Brutalismo cotidiano

«Brutal» es una palabra que me gusta. Me gusta cómo suena, su polivalencia, y también, se use como se use, su precisión.

Brutal Combo era la secuencia de golpes de más de cinco hits y menos de diez en el Killer Instinct. Fue una de las primeras acepciones de la palabra que se volvió cotidiana para mí, cuando llegó en 1994 el primer casete del juego a Santo Suárez, a casa de Adela, la mujer más carismática de toda la calle Lacret. Con ese mismo carisma nos alquilaba su Super Nintendo por diez pesos la hora, en pleno Periodo Especial.

Un googleo rápido nos dice que brutal es algo «violento, cruel e inhumano». Alguien que «fue acusado de presidir un gobierno brutal en el que miles de personas habían desaparecido en circunstancias misteriosas».

Además de referirse a la persona de carácter violento, esta palabra define lo grande, fuerte, bueno o intenso. Indistintamente, podemos decir que aquel le dio al otro una paliza brutal o que está brutal aquel culo.

También está el brutalismo como estilo arquitectónico. El término viene de la expresión en francés «béton brut», u «hormigón crudo», usado por Le Corbusier para describir una elección de materiales que luego condicionaría un paradigma estético al que se adscribieron otros profesionales del medio. Más adelante el crítico de arquitectura británico Reyner Banham adaptó el término y lo renombró como «brutalismo» (brutalism, en inglés).

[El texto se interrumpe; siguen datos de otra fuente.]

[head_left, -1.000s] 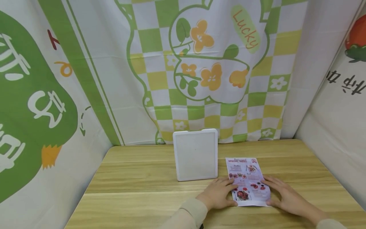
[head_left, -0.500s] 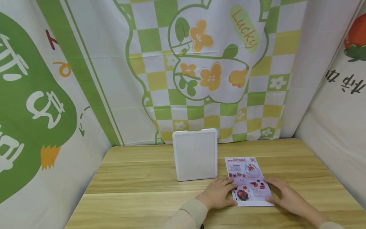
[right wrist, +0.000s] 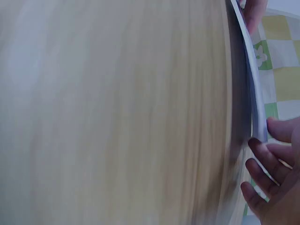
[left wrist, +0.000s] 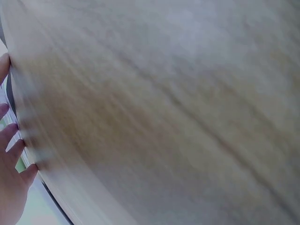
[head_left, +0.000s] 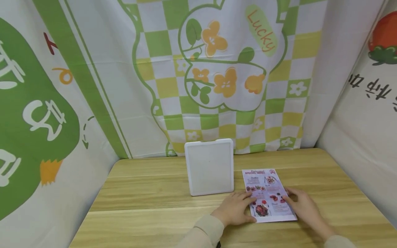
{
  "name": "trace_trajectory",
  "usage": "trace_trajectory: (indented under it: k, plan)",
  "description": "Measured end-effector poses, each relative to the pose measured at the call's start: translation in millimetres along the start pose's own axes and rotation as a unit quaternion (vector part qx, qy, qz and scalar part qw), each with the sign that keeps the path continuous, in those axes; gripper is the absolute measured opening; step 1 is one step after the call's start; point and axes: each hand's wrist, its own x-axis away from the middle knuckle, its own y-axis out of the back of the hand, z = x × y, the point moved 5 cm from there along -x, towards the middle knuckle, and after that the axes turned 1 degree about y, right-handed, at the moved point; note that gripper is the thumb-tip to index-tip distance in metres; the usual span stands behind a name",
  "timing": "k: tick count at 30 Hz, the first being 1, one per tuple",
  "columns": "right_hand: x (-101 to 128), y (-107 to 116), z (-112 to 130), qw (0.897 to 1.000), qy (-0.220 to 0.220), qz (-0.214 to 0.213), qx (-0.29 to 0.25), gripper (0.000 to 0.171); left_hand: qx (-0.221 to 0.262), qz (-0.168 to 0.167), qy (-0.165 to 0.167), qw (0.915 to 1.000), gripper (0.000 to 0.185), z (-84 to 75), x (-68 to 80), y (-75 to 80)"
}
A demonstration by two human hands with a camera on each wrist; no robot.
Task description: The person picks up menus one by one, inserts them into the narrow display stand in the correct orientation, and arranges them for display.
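A printed paper menu (head_left: pixel 269 194) with food pictures lies on the table, its lower right side slightly raised. My left hand (head_left: pixel 235 207) rests along the menu's left edge, fingertips on the paper and thumb by the lower left corner. In the left wrist view, the fingers of the left hand (left wrist: pixel 13 161) are spread against the table. My right hand (head_left: pixel 305 208) pinches the menu's right edge. The right wrist view shows the paper's edge (right wrist: pixel 255 89) between the thumb and index finger of the right hand (right wrist: pixel 279 164).
A white-framed rectangular panel (head_left: pixel 210 168) stands upright to the left of the menu. The wood-grain table (head_left: pixel 145 193) reaches back to a checked green and yellow curtain (head_left: pixel 223 86). Printed cloth walls (head_left: pixel 359 113) close in both sides.
My right hand has shifted from lying beside the lower right corner to pinching the menu's right edge. The paper's curled lower right part straightened first. My left hand stays at the left edge.
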Motion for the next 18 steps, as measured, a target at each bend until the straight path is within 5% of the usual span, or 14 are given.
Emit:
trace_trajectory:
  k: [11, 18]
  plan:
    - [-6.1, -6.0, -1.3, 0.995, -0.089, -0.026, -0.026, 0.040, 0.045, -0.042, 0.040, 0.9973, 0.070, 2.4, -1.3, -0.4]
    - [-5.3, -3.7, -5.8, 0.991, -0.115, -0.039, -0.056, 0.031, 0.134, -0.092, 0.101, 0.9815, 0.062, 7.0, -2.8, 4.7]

En general, el brutalismo para mí es cotidiano, sistemático, y es el modo en que lo brutal termina convertido en el lado más llamativo de lo real. Lo brutal es casi todo. La «brutalidad» de un trato dado a alguien, del precio de un producto, de la belleza de un par de zapatos, del tamaño de unos senos. Algo que se mueve entre lo más simple, lo más sutil, lo más insignificante.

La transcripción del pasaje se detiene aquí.